TASK REQUIREMENTS
Starting at the line with "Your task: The" in it, reproduce each line below through the last one, exactly, and include nothing else.

MATERIAL PROVIDED
==========

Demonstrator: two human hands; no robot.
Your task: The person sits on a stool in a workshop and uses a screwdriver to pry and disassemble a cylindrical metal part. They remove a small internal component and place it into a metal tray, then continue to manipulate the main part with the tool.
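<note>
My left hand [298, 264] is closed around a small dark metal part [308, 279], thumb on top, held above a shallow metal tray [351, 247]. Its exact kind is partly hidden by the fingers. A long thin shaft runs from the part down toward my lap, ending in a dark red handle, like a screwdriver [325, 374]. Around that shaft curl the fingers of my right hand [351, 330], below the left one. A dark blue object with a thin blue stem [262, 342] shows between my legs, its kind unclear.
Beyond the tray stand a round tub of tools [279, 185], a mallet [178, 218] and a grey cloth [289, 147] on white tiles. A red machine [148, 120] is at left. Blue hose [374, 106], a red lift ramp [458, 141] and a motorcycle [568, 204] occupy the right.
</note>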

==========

ANSWER TO THIS TASK
Your task: The person sits on a stool in a workshop and uses a screwdriver to pry and disassemble a cylindrical metal part. They remove a small internal component and place it into a metal tray, then continue to manipulate the main part with the tool.
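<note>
My left hand [298, 264] is closed around a small dark metal part [308, 279], thumb on top, held above a shallow metal tray [351, 247]. Its exact kind is partly hidden by the fingers. A long thin shaft runs from the part down toward my lap, ending in a dark red handle, like a screwdriver [325, 374]. Around that shaft curl the fingers of my right hand [351, 330], below the left one. A dark blue object with a thin blue stem [262, 342] shows between my legs, its kind unclear.
Beyond the tray stand a round tub of tools [279, 185], a mallet [178, 218] and a grey cloth [289, 147] on white tiles. A red machine [148, 120] is at left. Blue hose [374, 106], a red lift ramp [458, 141] and a motorcycle [568, 204] occupy the right.
</note>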

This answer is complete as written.